Rajadhyaksha: If I had to define this culture that Piyush brought in for our country and in this profession it is ‘fearless work’. And what we realised right now when we speak about the next chapter is we have evolved from certain backgrounds of the profession. Print was ruling the roost, then it came TV.
Now we have realised that anything that people interact with is where the next frontier is. And if we can pass on the culture of fearlessness to our youngsters it would be great. Also, learning is never going to be a one way street. All of us at this point in our careers and in our lives, we get to know so much from our youngsters. And that is all because of the culture that this place has.
Nayak: We got many calls on the Cadbury - Shah Rukh Khan campaign saying ‘Well done’, ‘Superb’, etc. But in the internal Ogilvy Group I know everyone was wondering ‘HOW’. That is what keeps the company running. Because you need to know. I need to ask them. It has to be both ways. It’s not that I know it all. I don’t know it all.
What words of advice do you find most useful to give to those moving up the ladder of creative management?
Nayak: Hungry….Everyday I woke up, I had one thing in mind - hunger! I always wanted to do things that made our company proud.

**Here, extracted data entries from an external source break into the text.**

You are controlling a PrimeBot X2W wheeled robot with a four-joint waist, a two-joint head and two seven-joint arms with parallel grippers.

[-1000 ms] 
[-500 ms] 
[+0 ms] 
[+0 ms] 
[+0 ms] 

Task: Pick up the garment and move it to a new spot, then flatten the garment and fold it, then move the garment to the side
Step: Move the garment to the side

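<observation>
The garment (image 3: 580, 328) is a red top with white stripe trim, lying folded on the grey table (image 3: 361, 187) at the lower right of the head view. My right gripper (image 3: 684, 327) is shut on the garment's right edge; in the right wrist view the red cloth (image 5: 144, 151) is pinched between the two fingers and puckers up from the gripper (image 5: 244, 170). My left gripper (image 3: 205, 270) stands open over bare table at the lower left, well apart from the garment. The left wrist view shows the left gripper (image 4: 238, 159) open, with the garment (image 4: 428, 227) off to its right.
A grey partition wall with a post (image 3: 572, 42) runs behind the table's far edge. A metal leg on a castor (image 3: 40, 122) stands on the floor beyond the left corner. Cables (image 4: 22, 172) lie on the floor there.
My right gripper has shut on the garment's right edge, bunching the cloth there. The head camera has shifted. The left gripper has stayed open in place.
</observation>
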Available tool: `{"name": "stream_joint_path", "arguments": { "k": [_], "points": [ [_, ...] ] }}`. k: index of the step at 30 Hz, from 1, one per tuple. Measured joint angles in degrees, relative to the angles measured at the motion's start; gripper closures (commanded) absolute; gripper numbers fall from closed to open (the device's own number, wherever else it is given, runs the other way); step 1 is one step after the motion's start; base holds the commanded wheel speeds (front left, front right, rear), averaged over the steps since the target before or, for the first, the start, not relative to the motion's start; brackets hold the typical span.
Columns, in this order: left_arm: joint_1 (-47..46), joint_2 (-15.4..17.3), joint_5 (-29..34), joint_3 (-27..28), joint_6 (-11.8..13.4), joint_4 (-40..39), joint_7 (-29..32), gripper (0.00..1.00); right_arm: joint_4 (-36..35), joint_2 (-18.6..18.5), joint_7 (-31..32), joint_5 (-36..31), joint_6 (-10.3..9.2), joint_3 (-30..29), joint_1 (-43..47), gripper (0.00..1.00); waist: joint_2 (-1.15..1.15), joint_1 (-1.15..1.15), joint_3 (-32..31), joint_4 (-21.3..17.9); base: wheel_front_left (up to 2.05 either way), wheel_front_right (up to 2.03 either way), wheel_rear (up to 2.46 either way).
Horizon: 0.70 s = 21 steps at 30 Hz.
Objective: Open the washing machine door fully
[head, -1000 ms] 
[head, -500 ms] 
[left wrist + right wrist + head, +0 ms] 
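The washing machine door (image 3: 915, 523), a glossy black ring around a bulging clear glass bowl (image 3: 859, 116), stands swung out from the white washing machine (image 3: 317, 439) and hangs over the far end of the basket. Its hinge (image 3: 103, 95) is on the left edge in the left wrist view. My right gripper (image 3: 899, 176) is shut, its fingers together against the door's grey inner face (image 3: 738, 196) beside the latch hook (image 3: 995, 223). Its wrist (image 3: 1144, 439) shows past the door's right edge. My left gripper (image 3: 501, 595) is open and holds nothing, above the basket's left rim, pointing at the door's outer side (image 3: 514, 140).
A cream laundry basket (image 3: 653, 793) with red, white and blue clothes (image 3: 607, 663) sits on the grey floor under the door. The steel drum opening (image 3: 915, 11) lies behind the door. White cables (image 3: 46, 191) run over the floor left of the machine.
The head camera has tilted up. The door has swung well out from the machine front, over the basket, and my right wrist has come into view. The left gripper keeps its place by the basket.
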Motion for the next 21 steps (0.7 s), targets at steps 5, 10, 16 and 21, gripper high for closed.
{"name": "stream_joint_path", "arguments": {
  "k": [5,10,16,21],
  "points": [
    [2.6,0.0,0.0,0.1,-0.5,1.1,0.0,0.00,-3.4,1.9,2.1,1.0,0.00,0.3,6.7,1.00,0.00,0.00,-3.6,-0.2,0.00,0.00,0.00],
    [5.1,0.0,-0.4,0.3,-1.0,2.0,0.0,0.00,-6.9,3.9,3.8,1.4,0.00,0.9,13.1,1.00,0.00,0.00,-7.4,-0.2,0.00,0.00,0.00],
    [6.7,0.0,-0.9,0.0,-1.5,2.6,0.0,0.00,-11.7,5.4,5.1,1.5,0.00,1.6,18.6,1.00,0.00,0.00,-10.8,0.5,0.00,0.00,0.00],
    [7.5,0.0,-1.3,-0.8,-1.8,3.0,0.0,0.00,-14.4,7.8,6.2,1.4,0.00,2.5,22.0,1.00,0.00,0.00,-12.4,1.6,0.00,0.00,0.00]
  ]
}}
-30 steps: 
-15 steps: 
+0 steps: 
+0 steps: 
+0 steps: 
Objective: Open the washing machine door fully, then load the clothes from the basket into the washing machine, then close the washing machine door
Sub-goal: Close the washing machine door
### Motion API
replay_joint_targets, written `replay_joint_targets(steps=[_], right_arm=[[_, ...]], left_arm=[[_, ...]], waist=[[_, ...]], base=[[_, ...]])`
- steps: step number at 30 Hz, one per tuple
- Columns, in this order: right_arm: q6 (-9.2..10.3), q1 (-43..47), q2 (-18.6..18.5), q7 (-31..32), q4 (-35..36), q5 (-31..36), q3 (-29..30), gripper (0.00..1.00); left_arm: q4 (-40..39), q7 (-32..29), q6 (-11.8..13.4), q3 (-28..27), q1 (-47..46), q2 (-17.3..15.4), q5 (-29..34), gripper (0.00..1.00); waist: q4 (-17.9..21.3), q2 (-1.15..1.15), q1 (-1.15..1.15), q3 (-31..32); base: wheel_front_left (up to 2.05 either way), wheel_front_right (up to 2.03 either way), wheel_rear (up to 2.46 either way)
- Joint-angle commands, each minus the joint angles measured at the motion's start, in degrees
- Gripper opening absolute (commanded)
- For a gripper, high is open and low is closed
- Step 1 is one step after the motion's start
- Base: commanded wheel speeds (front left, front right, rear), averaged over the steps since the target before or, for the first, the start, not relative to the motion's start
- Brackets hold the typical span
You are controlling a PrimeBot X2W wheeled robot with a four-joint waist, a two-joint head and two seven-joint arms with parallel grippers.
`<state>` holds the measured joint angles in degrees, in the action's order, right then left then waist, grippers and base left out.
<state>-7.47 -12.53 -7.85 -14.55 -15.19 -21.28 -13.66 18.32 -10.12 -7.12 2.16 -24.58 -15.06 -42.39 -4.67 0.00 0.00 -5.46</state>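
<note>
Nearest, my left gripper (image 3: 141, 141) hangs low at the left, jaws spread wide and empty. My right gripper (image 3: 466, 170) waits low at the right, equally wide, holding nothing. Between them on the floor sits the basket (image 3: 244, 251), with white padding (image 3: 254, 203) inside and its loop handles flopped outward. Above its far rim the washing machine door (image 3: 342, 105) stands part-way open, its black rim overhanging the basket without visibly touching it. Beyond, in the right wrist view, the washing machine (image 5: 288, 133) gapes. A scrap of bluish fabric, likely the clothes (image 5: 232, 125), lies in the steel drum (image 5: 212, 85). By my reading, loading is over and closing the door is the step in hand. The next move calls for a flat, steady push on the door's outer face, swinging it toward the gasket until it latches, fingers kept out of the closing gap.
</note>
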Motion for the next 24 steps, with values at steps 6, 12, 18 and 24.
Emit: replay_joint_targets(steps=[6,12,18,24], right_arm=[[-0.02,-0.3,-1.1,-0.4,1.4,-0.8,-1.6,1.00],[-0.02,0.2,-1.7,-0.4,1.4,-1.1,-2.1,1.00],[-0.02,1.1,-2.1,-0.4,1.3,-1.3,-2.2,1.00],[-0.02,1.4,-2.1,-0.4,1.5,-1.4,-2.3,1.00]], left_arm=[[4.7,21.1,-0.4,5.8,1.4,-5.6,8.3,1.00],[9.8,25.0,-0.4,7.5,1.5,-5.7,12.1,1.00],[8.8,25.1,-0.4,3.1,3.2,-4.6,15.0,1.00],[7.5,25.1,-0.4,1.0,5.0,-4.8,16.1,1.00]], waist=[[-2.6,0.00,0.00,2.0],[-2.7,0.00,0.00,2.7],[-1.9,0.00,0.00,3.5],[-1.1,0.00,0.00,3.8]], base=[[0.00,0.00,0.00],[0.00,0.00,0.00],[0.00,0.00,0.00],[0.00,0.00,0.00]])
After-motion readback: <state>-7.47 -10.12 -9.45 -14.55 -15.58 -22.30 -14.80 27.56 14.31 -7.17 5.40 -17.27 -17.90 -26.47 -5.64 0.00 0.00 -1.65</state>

Karmakar: You have to be a playing captain. Unless they see you doing great work, you can’t expect it from them. And the second is don’t be insecure. Because once you are insecure that will be the end of everything. You will start killing ideas. Get out of your insecurities. When the agency thrives you will thrive as a creative leader.
Rajadhyaksha: There is so much that we have realised not just in our years of heading the creative for the Mumbai office but also in the job (management positions) and dealing with its demands. It completely eats away your work time. You have 6 meetings lined up, you are discussing various issues, and the tendency is to fool yourself into thinking that is work. No! That is your day job. So you have to invent time and stay close to the (creative) work. Be able to play that knock. Borrowing Piyush’s favourite cricketing analogy, I’d say that “don’t give up holding the bat and scoring the run”.
Nayak: Another thing that Piyush says is ‘You can’t be a flash in the pan’. If you want to grow as a leader you have to be consistent. If you don’t deliver consistently across business, then there is no leadership.